Optional species code(s) to include (matched against the Species column). Default NULL keeps all species. Mirrors the species argument of plot.rceattle_osa().

...

Passed to osa_residuals() (e.g. method, seed) when type = "osa", or to process_residuals() when type = "process".

Value

A data.frame with columns Source, Fleet_code, Fleet_name, Species, Sex, Year, Length, Bin, Age0_Length1, Sample_size, Observed, Fitted, Residual. Columns are NA where they do not apply.

Details

Residual kinds (type):

"response"

Observed minus fitted. For index / catch this is on the log scale by default (matching the lognormal likelihood; set scale = "natural" for the arithmetic difference); for comp / caal it is the difference in proportions, observed minus fitted.

"pearson"

Standardized residuals.
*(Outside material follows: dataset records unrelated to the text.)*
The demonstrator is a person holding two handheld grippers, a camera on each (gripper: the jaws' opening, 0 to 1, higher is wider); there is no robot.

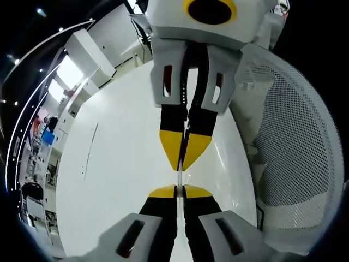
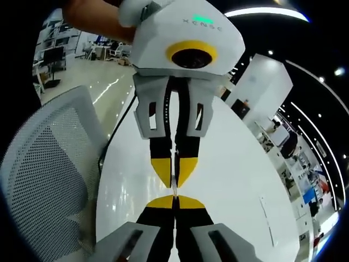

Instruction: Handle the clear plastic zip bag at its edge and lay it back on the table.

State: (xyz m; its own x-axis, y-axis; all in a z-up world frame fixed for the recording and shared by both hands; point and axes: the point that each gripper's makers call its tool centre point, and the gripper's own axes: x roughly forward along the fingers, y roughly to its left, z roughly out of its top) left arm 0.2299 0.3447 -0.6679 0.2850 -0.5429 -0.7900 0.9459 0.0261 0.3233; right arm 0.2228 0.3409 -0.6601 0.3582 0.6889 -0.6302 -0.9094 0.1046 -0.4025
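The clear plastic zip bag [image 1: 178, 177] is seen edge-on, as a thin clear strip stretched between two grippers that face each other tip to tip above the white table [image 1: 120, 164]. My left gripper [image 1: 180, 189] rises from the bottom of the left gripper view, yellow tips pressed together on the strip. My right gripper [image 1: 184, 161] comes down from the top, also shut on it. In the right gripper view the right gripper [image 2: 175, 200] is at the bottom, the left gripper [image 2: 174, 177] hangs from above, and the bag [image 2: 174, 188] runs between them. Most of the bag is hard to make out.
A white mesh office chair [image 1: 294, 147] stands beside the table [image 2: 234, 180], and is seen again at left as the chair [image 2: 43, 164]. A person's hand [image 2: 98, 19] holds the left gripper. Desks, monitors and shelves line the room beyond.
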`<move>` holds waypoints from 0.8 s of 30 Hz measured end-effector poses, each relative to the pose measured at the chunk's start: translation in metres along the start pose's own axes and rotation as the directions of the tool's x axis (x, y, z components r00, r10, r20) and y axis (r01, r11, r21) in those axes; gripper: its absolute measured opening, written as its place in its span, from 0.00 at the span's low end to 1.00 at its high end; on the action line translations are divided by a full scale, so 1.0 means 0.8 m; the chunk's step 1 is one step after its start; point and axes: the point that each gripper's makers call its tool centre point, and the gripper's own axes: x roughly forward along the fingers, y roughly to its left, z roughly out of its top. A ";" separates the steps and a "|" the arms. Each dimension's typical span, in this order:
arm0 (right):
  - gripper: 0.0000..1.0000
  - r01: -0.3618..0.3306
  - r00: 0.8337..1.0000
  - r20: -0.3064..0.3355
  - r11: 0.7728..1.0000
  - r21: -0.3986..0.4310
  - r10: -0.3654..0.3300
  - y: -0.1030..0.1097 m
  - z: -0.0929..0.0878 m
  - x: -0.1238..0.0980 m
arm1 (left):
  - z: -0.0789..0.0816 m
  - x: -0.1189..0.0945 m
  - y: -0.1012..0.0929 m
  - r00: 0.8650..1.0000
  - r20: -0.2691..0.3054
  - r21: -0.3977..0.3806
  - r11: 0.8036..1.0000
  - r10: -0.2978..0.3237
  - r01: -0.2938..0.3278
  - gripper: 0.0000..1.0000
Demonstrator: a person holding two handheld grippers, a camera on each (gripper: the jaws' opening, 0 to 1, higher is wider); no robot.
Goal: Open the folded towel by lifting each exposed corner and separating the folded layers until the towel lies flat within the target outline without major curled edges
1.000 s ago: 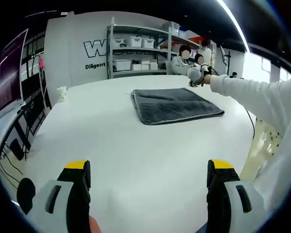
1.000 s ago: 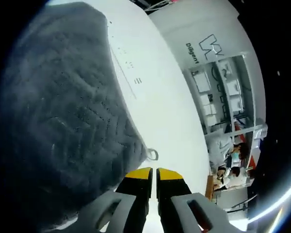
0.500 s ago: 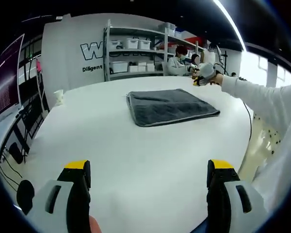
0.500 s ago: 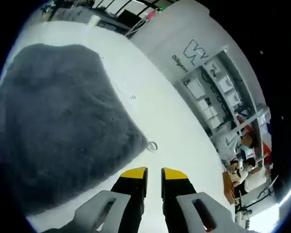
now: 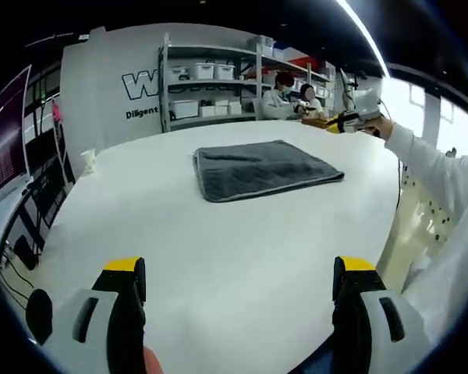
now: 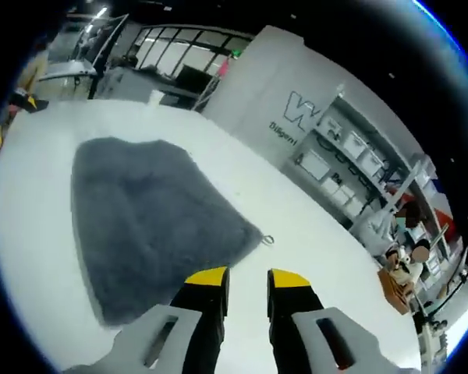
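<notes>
Left gripper view has the left gripper (image 5: pixel 238 292) wide apart and empty near the white round tabletop's (image 5: pixel 218 234) edge, while the right gripper (image 6: pixel 246 278), slightly parted, hovers by the folded dark grey plush towel's (image 6: pixel 148 218) looped corner, probably lining up a lift.

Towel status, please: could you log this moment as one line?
towel: folded, untouched | left gripper: open, hovering | right gripper: slightly open, above corner

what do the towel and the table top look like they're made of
The towel looks like dark grey plush microfibre or terry: a matte, fuzzy nap with a faint pressed pattern, and a small hanging loop at one corner. The table top looks like smooth white laminate or painted board, with a soft sheen; which one is unclear.
</notes>
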 end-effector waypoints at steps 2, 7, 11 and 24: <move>0.20 -0.007 1.000 0.022 0.999 0.033 0.006 0.009 0.002 -0.017 | 0.001 0.000 -0.002 1.000 0.002 0.002 1.000 -0.002 0.002 0.99; 0.25 -0.026 0.997 0.076 0.992 0.122 0.017 0.028 0.001 -0.058 | 0.001 0.000 -0.012 1.000 0.003 0.011 1.000 -0.015 0.015 0.99; 0.31 -0.055 0.988 0.150 0.982 0.183 0.027 0.045 0.010 -0.082 | 0.001 0.000 -0.015 1.000 0.008 0.008 1.000 -0.015 0.014 0.99; 0.57 -0.113 0.984 0.163 0.946 0.304 0.066 0.130 0.000 -0.122 | 0.001 0.001 -0.031 0.999 0.003 0.012 0.999 -0.032 0.032 0.99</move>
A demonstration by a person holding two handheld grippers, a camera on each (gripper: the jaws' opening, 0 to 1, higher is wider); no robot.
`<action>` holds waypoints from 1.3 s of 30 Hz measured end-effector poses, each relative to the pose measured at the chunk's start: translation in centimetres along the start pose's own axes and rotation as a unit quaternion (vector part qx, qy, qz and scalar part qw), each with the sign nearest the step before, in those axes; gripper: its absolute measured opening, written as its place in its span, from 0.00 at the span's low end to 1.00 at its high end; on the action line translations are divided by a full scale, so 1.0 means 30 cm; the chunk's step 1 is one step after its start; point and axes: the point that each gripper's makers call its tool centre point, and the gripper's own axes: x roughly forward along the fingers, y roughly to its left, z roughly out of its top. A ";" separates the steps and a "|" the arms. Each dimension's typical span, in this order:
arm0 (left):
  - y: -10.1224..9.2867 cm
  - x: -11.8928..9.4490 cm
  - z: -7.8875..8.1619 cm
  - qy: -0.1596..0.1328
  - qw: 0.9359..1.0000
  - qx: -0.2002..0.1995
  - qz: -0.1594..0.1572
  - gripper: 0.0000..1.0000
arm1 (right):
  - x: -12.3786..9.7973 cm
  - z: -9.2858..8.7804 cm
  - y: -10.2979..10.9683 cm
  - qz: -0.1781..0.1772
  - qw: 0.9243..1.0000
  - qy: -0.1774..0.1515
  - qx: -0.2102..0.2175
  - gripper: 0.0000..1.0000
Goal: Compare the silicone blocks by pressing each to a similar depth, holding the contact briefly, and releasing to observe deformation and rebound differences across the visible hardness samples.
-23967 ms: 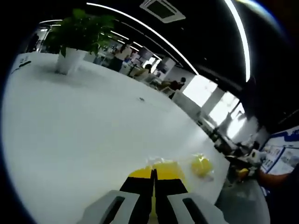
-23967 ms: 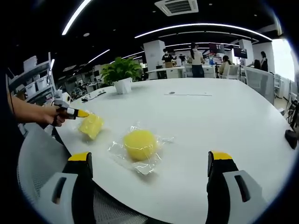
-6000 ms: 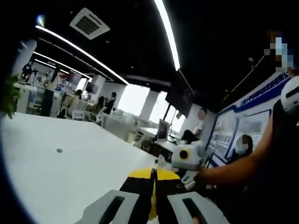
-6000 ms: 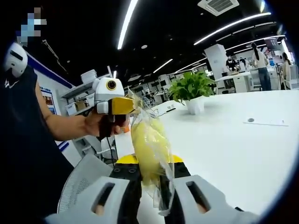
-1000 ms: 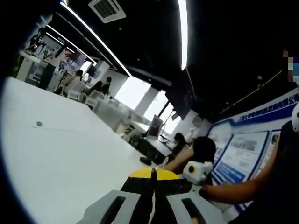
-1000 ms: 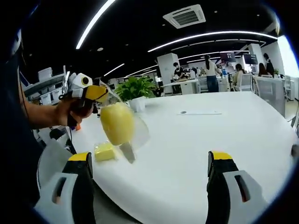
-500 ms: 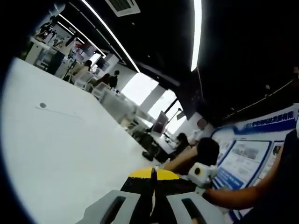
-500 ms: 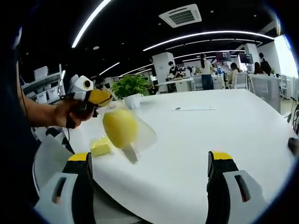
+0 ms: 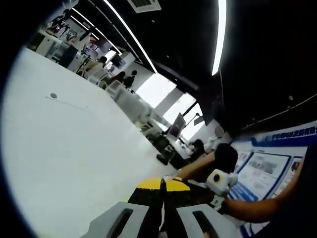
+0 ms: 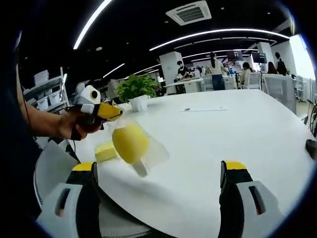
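Observation:
In the right gripper view, my left gripper, held in a hand, is shut on the top of a clear plastic bag. A round yellow silicone block hangs in that bag just above the white table. A flatter yellow block lies on the table behind it, near the edge. My right gripper is open, its yellow-tipped jaws wide apart with nothing between them, a little short of the hanging block. In the left gripper view, my left gripper has its jaws pressed together on a thin sliver of plastic.
A potted plant stands at the table's far left, and a small mark lies mid-table. The table edge runs close in front of my right jaws. A person's forearm crosses the left gripper view. People and desks fill the background.
The left gripper has carried the bagged round block slightly down and to the right, closer to the table. The right gripper has stayed open. The left gripper view has tilted.

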 end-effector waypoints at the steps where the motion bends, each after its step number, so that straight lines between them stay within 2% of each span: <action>1: 0.003 0.001 -0.004 0.001 1.000 -0.001 0.000 0.00 | 0.000 0.000 -0.001 0.000 1.000 0.000 0.000 0.96; 7: 0.022 0.004 -0.019 -0.004 1.000 -0.023 -0.001 0.00 | -0.001 -0.006 -0.001 -0.001 1.000 0.004 0.004 0.96; 16: 0.067 0.006 -0.022 -0.010 1.000 -0.020 0.014 0.00 | -0.001 -0.011 -0.001 -0.001 1.000 0.006 0.005 0.96; 23: 0.164 0.012 0.012 -0.017 0.999 -0.013 0.047 0.00 | 0.005 -0.019 0.004 0.003 1.000 0.012 0.007 0.96; 29: 0.237 0.009 0.008 -0.012 0.997 -0.003 0.079 0.00 | 0.007 -0.017 -0.002 0.000 1.000 0.011 0.009 0.96; 32: 0.285 0.003 0.012 -0.013 0.994 0.002 0.107 0.00 | 0.009 -0.017 -0.001 -0.001 1.000 0.010 0.012 0.96; 39: 0.356 0.021 0.003 -0.007 0.991 -0.001 0.132 0.00 | 0.012 -0.025 0.000 -0.001 1.000 0.013 0.015 0.96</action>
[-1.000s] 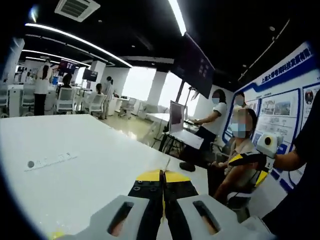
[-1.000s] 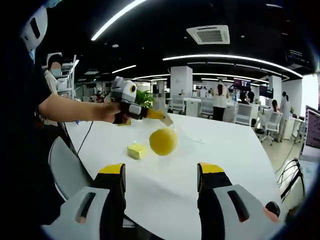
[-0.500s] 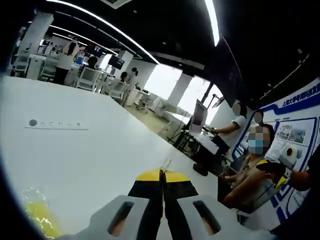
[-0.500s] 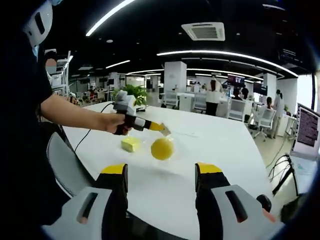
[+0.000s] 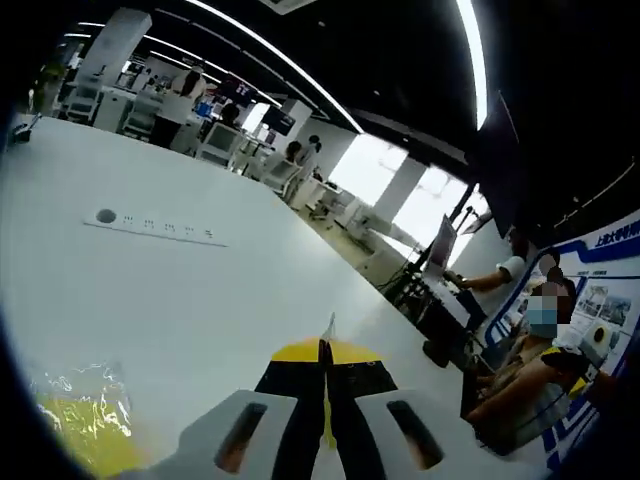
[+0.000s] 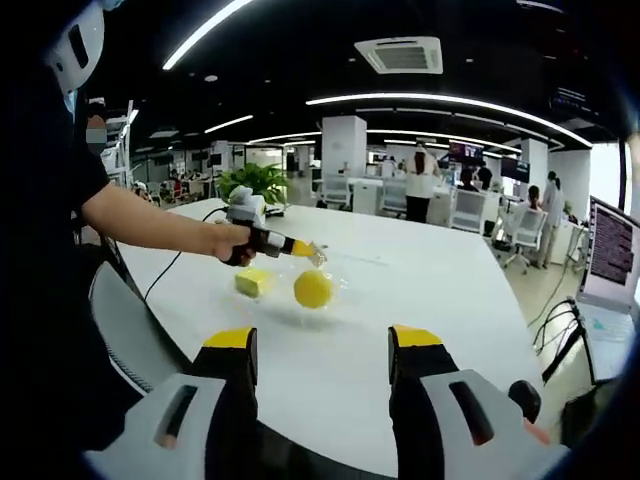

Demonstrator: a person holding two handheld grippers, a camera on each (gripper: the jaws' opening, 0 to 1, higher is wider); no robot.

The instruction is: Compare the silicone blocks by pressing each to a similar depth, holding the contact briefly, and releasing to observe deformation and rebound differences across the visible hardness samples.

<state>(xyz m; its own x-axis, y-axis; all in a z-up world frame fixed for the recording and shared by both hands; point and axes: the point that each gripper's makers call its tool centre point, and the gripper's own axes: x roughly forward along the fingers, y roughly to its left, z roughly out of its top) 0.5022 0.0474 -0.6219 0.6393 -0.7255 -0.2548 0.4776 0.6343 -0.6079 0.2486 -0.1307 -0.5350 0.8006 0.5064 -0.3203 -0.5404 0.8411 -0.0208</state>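
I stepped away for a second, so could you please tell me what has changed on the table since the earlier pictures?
The left tool has dipped from above the yellow ball to just beside its top; its jaws stay shut. The right tool has drawn back a little, still open and holding nothing. The ball and the yellow block lie as before on the table, neither one pressed yet.

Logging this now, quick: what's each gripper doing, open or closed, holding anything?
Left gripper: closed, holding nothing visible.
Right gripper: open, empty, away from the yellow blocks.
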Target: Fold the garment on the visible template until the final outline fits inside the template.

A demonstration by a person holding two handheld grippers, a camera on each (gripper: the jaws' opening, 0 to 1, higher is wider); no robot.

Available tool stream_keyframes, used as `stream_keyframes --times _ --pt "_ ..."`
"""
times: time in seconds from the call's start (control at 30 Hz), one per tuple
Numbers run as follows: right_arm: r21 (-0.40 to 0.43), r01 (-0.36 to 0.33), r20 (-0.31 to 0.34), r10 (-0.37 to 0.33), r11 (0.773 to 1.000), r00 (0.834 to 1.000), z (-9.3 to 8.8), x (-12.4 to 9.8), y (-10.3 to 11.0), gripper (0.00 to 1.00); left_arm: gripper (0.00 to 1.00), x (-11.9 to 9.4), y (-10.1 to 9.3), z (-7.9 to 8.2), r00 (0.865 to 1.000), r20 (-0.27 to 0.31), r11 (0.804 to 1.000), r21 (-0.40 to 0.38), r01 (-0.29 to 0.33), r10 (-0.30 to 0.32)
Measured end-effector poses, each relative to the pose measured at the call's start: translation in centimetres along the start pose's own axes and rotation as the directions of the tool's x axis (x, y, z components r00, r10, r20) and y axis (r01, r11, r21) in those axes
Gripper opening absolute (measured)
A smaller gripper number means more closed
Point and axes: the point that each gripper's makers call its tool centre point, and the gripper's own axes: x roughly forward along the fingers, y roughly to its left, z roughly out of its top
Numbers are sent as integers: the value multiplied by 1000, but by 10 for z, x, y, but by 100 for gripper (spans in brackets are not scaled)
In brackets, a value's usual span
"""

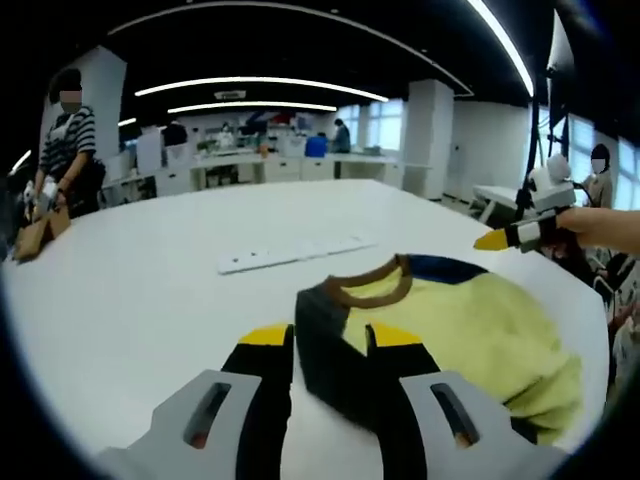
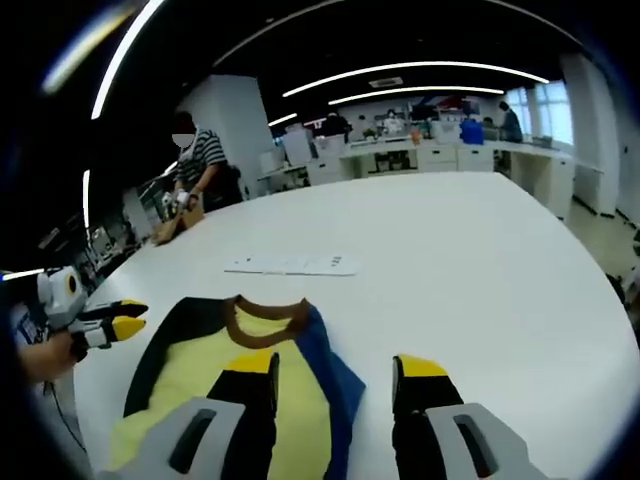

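With jaws apart, left hand-held gripper [image 1: 330,345] straddles garment's [image 1: 470,330] navy sleeve.

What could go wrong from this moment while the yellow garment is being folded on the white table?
1. The garment lies bunched close to the table's near edge, so a pull may drag part of it over the edge.
2. The left gripper is open over the dark sleeve; if it closes there, it may catch several layers and fold unevenly.
3. The right gripper is open, straddling the blue sleeve edge, and could grab too little cloth.

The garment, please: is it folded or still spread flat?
Partly folded: the garment has a dark sleeve lying across its yellow body, collar showing.
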Motion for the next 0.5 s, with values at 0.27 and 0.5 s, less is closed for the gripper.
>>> stream_keyframes --times 0.27,0.5 --pt "-1 -44 -12 44 999 999 -17 -28 13 46 34 -25 -33 -5 995 -6 996 0 95 -95" --pt "9 -65 -15 65 998 998 -32 -51 19 45 36 -42 -58 -16 987 -11 985 -54 162 -163"
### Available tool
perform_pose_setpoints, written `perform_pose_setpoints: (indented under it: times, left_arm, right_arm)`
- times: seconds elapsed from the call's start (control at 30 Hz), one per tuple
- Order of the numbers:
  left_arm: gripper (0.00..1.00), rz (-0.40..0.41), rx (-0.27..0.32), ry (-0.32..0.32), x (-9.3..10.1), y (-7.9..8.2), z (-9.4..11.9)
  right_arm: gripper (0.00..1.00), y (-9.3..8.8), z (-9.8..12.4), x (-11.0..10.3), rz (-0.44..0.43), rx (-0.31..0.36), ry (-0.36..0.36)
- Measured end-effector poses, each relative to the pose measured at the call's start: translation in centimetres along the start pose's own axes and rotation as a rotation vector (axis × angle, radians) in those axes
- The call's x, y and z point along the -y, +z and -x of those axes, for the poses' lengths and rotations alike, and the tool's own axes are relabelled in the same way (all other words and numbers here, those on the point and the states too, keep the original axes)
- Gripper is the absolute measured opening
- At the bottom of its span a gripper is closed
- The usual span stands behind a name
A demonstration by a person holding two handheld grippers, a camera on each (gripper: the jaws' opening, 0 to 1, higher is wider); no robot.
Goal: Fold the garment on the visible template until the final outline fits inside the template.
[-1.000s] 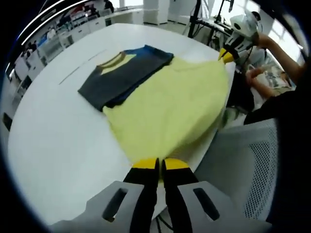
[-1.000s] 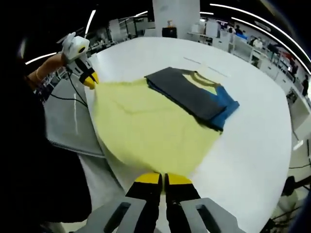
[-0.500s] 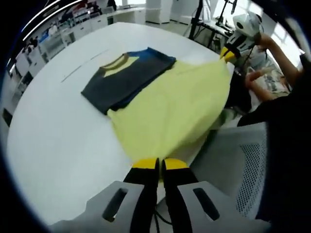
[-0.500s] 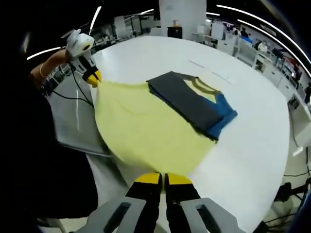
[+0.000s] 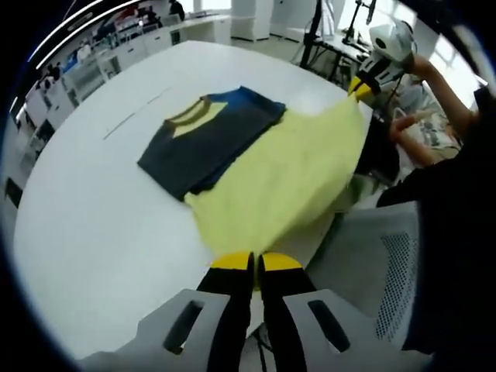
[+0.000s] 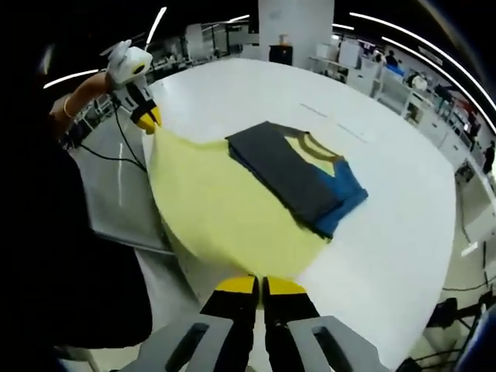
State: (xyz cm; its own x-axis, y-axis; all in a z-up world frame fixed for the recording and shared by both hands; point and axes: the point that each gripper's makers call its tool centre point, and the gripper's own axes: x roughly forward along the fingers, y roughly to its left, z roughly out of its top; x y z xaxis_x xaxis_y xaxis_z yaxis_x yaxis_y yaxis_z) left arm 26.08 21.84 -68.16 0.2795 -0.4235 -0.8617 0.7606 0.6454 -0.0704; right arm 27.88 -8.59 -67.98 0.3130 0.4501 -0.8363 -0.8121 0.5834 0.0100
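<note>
A garment lies on the white round table (image 5: 93, 209). Its dark grey and blue upper part (image 5: 209, 139) is folded flat, with a yellow collar patch showing. The yellow lower part (image 5: 287, 170) spreads toward the table edge and is held taut between both grippers. My left gripper (image 5: 254, 263) is shut on one hem corner, and it is also seen from the right gripper view (image 6: 146, 119). My right gripper (image 6: 260, 285) is shut on the other hem corner, and it appears far off in the left gripper view (image 5: 361, 85). A faint template line (image 5: 136, 116) is marked on the table beyond the garment.
A grey mesh chair (image 5: 395, 271) stands close to the table edge beside the person holding the grippers. A grey chair seat (image 6: 116, 194) sits just off the table rim. Desks, stands and people fill the far background.
The yellow hem has lifted and come closer to the folded dark part, so less yellow cloth shows spread out. Both grippers stay shut on their corners.
</note>
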Motion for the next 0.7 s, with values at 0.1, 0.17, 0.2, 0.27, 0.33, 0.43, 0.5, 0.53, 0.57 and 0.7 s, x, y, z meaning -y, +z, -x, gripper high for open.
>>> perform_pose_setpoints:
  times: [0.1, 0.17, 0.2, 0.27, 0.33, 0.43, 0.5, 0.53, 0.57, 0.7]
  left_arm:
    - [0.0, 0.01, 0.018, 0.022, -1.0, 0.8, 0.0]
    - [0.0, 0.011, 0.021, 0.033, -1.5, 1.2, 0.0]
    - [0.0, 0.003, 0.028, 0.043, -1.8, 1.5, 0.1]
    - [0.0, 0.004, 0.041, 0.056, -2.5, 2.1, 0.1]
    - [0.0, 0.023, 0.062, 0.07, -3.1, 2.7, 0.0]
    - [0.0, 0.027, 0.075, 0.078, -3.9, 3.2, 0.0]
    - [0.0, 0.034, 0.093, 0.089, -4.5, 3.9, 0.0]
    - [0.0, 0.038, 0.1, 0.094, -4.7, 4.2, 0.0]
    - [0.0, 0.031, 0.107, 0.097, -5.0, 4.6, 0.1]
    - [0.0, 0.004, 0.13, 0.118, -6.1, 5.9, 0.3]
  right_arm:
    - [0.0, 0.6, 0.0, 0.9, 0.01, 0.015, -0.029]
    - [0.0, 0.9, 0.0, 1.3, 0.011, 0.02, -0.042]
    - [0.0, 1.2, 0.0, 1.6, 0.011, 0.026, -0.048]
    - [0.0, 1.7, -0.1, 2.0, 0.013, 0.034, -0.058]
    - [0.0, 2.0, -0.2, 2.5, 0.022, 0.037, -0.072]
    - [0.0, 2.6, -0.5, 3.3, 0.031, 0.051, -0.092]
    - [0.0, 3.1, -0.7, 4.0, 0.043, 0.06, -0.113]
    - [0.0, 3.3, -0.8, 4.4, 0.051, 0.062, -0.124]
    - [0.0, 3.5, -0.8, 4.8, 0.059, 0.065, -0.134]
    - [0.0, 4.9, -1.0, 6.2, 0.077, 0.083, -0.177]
For index / catch, \((\log o - (\log\hat{o} - b\,\sigma^2/2))/\sigma\) using the model's realized observation log-SD \(\sigma\) and the observation bias-adjustment flag \(b\) (bias_adjust_obs, default 1); for comp / caal, \((p - \hat{p})/\sqrt{\hat{p}(1 - \hat{p})/N}\) with input sample size N.

"osa"

One-step-ahead residuals via osa_residuals(), which builds the composition observation data on demand from any fit.

"process"

Process residuals via process_residuals() for the model's random-effect deviations; source does not apply.

Composition rows are returned in long form (one row per observation x age/length bin) and carry the Age0_Length1 flag from comp_data (0 age, 1 length); CAAL rows carry both the conditioning Length and the age Bin.